La cittadinanza, infatti, ha due facce: come il governo riconosce e tratta i cittadini e cosa fanno i cittadini stessi. Ci sono due tipi di cittadini: quelli riconosciuti come tali dal governo e dalla comunità, e quelli che dovrebbero essere riconosciuti ma non lo sono ancora, come i giovani immigrati protetti dal DACA negli Stati Uniti, o le donne prima del suffragio universale. In una visione ampia, la cittadinanza non dipende solo dal diritto di voto, sebbene tale diritto rappresenti un onore ufficiale importante. A volte, essere cittadini significa semplicemente risiedere in una comunità e contribuire ad essa, attraverso il lavoro, la cultura o la partecipazione sociale. Non è necessario avere la possibilità di votare per essere considerati cittadini, anche se tale possibilità è senza dubbio l’onore principale riconosciuto a chi possiede la cittadinanza. I criminali, pur non avendo diritto di voto, sono ancora cittadini. La cittadinanza va quindi oltre il semplice riconoscimento legale: include anche l’idea di partecipazione attiva e di impegno nella vita pubblica.

Inoltre, la cittadinanza può essere intesa come una forma di "stato" o "status", come Judith Shklar ha brillantemente argomentato, includendo non solo la possibilità di votare e di guadagnare, ma anche il riconoscimento civile che accompagna queste possibilità. La partecipazione politica, secondo Shklar, è essenziale: un buon cittadino non si limita a votare, ma partecipa attivamente alla politica, si oppone a leggi ingiuste, ascolta gli argomenti contrari e valuta le loro meriti, assumendo la posizione di chi sa che il bene comune è al di sopra delle preferenze individuali.

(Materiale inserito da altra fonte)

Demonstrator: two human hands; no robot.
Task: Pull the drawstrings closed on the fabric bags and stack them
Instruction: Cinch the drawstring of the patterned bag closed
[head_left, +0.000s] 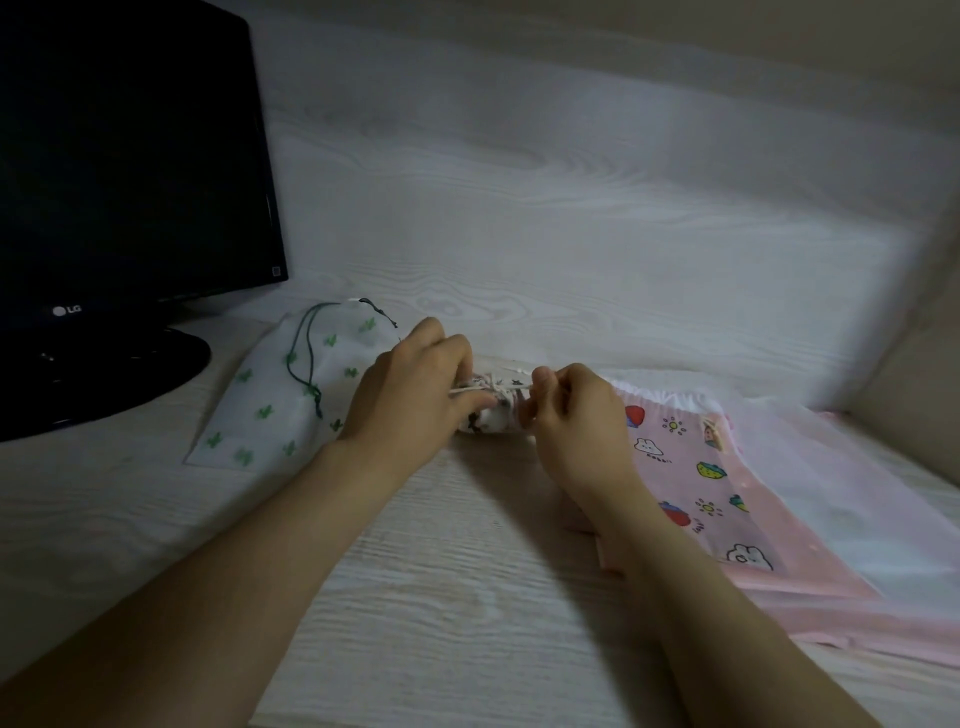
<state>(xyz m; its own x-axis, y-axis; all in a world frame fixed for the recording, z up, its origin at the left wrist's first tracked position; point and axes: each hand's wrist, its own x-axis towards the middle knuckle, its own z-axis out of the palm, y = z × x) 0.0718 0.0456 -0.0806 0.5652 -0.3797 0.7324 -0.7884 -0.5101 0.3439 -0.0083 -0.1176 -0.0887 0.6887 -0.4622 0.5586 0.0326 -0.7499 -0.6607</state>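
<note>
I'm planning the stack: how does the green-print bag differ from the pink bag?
The green-print bag is white with green shapes; the pink bag carries coloured cartoons. A dark green cord lies across the green-print bag; none shows on the pink bag. Both lie on the desk.

Both forearms bare, reaching forward, converging. Left hand (415, 387) knuckles up, fingers curled, pinching drawstring (497, 387). Right hand (576, 415) just beside, thumb and forefinger pinching same drawstring.
</note>
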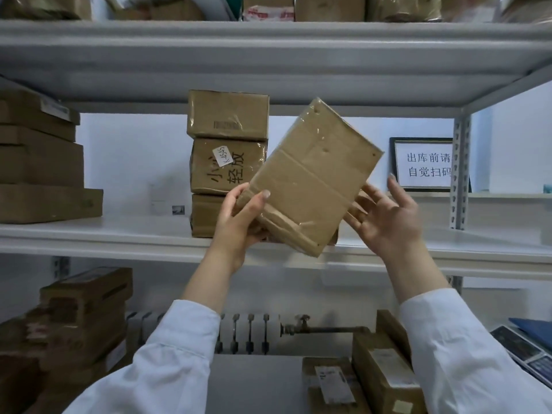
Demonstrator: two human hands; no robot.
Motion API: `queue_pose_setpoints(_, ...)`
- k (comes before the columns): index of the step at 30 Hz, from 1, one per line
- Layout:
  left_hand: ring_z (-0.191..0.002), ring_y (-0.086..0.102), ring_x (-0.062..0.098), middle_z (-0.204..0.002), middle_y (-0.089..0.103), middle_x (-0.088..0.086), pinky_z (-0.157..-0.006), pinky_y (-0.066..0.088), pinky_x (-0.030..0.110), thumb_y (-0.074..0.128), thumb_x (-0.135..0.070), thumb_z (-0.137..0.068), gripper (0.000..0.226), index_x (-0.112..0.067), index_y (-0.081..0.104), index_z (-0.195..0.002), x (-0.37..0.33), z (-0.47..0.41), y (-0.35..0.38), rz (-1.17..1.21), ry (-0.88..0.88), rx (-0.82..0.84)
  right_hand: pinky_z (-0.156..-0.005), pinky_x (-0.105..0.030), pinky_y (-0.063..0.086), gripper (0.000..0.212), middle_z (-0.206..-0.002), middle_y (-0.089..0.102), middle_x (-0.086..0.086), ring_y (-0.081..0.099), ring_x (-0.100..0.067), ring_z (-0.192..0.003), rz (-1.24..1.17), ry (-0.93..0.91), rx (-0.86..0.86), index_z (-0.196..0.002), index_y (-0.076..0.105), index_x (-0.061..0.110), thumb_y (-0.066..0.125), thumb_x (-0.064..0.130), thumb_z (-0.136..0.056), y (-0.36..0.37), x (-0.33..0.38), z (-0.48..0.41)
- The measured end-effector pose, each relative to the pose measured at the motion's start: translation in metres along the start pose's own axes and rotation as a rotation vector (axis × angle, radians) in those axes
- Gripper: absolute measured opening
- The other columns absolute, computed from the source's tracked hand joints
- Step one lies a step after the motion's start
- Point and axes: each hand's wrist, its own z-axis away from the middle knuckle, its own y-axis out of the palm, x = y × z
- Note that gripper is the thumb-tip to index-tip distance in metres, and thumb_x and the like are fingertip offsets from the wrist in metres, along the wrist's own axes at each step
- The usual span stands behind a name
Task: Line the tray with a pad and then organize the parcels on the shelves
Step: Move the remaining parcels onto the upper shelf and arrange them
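Fingers [259, 201] of my left hand [239, 225] clamp the lower corner of the tilted brown tape-wrapped cardboard parcel [313, 177], held before the white middle shelf [104, 234]. My right hand [388, 216] lies spread at its right edge. Behind, a stacked brown box [228, 174] reads "K4545" and "轻放"; the framed white sign [427, 165] reads "出库前请 自觉扫码".

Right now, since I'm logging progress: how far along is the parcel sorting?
Done: three stacked boxes stand on the middle shelf. In hand: the left hand grips a tilted taped parcel, the right hand open at its edge. Left: boxes below, bottom right, look unshelved. No tray or pad is in view.
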Motion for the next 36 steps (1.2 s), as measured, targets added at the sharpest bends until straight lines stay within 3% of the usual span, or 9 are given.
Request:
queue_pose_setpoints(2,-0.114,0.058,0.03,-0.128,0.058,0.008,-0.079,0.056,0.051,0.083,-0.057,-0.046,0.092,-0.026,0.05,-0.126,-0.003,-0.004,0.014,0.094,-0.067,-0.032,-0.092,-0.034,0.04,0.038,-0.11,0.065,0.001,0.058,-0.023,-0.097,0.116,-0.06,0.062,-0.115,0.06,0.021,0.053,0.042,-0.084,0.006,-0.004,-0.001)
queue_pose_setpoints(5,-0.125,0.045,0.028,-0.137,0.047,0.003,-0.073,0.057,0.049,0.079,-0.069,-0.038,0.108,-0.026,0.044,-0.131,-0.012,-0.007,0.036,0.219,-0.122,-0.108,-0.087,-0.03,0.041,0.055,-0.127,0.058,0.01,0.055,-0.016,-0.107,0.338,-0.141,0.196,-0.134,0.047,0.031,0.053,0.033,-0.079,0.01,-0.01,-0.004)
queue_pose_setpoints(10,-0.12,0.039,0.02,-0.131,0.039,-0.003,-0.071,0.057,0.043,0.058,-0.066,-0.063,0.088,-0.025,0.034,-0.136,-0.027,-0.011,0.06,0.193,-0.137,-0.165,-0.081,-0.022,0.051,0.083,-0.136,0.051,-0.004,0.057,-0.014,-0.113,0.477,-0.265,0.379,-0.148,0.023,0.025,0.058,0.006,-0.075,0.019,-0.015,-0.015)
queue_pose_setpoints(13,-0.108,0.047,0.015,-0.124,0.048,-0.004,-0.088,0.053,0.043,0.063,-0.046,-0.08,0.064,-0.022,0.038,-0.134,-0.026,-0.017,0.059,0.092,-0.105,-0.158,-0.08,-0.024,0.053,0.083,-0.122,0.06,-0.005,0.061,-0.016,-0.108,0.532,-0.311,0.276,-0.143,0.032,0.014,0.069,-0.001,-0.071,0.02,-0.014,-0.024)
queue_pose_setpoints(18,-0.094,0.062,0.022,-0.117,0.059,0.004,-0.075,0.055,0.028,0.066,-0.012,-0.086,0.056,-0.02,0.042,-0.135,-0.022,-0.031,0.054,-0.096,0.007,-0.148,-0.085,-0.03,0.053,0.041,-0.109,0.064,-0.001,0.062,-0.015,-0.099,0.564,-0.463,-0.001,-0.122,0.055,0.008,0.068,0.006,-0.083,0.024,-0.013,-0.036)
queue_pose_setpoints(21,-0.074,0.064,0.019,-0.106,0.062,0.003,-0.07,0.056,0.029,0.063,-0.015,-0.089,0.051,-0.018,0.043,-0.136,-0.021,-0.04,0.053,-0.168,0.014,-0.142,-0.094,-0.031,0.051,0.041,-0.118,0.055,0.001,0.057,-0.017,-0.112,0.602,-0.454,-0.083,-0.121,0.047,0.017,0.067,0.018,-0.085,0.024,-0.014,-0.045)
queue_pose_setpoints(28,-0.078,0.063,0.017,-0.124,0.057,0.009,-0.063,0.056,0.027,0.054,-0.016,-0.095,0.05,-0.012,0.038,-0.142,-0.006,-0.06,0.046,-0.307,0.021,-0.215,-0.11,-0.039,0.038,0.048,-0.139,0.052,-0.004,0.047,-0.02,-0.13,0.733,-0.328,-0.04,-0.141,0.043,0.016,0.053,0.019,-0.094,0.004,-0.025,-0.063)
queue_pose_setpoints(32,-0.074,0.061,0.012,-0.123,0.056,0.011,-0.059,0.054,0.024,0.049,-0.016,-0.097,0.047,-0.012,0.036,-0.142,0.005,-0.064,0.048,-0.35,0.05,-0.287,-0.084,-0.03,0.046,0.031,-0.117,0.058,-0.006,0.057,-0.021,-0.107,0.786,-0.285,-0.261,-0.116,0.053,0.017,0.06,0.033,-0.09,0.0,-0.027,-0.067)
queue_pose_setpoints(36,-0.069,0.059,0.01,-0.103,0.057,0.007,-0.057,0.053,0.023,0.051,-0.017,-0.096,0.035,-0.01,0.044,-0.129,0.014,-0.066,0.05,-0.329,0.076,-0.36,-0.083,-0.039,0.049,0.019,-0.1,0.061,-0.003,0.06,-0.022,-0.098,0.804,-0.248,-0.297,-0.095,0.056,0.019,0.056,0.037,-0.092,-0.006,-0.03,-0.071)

Una buona cittadinanza implica un impegno di ascolto, che oggi, in un sistema politico bipartitico estremamente polarizzato, è cruciale. L’ascolto non riguarda il tollerare l’odio irrazionale, ma comprendere le ragioni dietro il dissenso. Ad esempio, molti elettori bianchi che continuano a supportare Trump lo fanno per sentirsi rispettati da una classe politica che percepiscono come distante e disinteressata alle loro esigenze. Questo senso di disprezzo subito da una parte della popolazione deve essere riconosciuto e affrontato, non semplicemente ignorato.

Anche se il buon cittadino può essere fortemente impegnato in una parte politica, deve comunque fare le proprie scelte politiche con l’obiettivo di contribuire al bene comune, senza lasciarsi sopraffare dal desiderio di vittoria politica. L’impegno civico implica una partecipazione costante e consapevole sia a livello sociale che politico. Non sempre è possibile distinguere chiaramente tra l’impegno a favore del contratto sociale e quello a favore del compatto sociale, ma in ogni caso, il cittadino è chiamato a lavorare per un obiettivo più grande del proprio interesse individuale.

In definitiva, una buona cittadinanza non si limita al semplice esercizio dei diritti formali, ma implica una partecipazione attiva, una continua riflessione sulle scelte politiche, e un impegno costante a favore di una società che sia giusta e inclusiva per tutti. La cittadinanza, dunque, è una responsabilità che va oltre i diritti formali e che include l’attività continua di miglioramento della comunità e del sistema politico nel suo complesso.